Now given the fact that you can have different files with the same hash (see these examples), what possible faith can you put into a system that asserts that no two files exist with the same MD5 hash?
Edit to answer comments:
Let's assume a few things, to take it out of the context of the mathmatical realm, and place it into the context of the original question "Why is the use of MD5 bad in practice?"
Say your company is involved in litigation, and the opposing party demands any and all documents relating to "X". You go and buy some software that will crawl all your storage locations and caltalogs the billions of files and emails and attachments, generating an MD5 hash for each. You then exclude all "duplicate" files based on the MD5 hash, and produce the rest of the relevant documents to opposing consul.
Now say the opposing counsel is a bit of an "enthusiastic" litigator, and wants to cast doubt that your company actually met its obligations, specifically in the trustworthiness of using MD5 as a deduplication mechinsim. The opposing pary is going for your company's throat, wanting the judge to impose some hefty sanctions, or even a summary judgement.
So if you were to go in front of a court in a litigation setting, where your company was under penalty of such sanctions, your defense woud be, yes, using MD5 is fine, because:
You need to distinguish among the
cases that
- (a) hash collisions can happen
(albeit with extremely small
probability),
- (b) two files can be
intentionally constructed to cause a
collision (this is a "collision
attack", it's possible with MD5),
- (c) an arbitrary file can be
intentionally constructed to cause a
collision with another file (preimage
attack, not known for MD5)...
- (d) that a hash collision w/o intentional
construction of files is likely to
happen (which is not true... you'd
need approx 2^64 different files to
have a likely collision in a 128-bit
hash.)
To which the litigator would likely respond:
(a1) Is it possible that two different files can have the same MD5 hash?

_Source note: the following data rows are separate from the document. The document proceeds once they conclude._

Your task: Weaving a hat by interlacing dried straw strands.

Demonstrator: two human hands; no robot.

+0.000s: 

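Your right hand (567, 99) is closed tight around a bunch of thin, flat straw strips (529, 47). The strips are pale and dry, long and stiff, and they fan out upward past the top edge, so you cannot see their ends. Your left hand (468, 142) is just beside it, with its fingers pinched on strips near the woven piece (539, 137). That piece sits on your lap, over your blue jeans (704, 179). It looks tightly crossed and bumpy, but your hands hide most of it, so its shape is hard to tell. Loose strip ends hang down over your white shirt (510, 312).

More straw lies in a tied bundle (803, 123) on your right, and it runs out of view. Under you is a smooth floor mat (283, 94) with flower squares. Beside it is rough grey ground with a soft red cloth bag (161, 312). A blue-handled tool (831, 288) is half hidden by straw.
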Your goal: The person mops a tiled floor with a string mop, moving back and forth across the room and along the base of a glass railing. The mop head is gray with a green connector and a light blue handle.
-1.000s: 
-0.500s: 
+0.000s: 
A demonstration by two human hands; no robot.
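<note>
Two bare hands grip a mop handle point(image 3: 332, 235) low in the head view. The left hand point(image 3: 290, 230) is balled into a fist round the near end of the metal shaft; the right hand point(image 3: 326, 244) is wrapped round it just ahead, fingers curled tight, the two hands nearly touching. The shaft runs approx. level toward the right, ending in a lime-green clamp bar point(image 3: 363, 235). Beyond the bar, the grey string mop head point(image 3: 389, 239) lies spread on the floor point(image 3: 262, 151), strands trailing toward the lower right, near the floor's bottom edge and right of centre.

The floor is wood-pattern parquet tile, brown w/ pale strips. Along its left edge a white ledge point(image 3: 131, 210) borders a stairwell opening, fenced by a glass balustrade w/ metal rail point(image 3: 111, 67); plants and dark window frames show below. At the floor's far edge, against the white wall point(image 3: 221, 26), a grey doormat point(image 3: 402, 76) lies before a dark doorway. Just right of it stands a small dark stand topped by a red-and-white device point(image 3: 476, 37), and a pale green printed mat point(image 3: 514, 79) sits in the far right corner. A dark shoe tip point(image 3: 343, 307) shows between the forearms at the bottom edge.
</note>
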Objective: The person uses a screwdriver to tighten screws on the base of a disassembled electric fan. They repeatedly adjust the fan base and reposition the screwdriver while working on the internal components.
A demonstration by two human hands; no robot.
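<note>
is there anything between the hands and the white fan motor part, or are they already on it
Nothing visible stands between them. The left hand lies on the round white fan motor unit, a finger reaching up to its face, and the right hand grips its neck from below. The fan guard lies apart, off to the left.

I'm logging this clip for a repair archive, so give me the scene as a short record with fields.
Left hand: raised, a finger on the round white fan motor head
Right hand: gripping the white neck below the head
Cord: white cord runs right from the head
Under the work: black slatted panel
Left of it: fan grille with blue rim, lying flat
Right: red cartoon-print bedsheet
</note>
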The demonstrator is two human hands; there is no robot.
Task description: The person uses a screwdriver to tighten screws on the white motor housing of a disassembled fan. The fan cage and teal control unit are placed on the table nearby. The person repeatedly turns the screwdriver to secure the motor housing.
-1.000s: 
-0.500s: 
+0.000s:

(your answer would have to be yes)
(b1) Do you know if there are any examples of two different files that have the same MD5 hash?
(again, your answer would have to be yes)
At this point, you have lost support in the eyes of most judges. It is now up to your legal team to steer the course back onto the "MD5 is fine" track. I'd rather not be in that position in the first place. At least with SHA-256 or other longer hashes, you can answer "No" to (b1). And thus, the whole point to the question: "Why is the use of MD5 bad in practice?"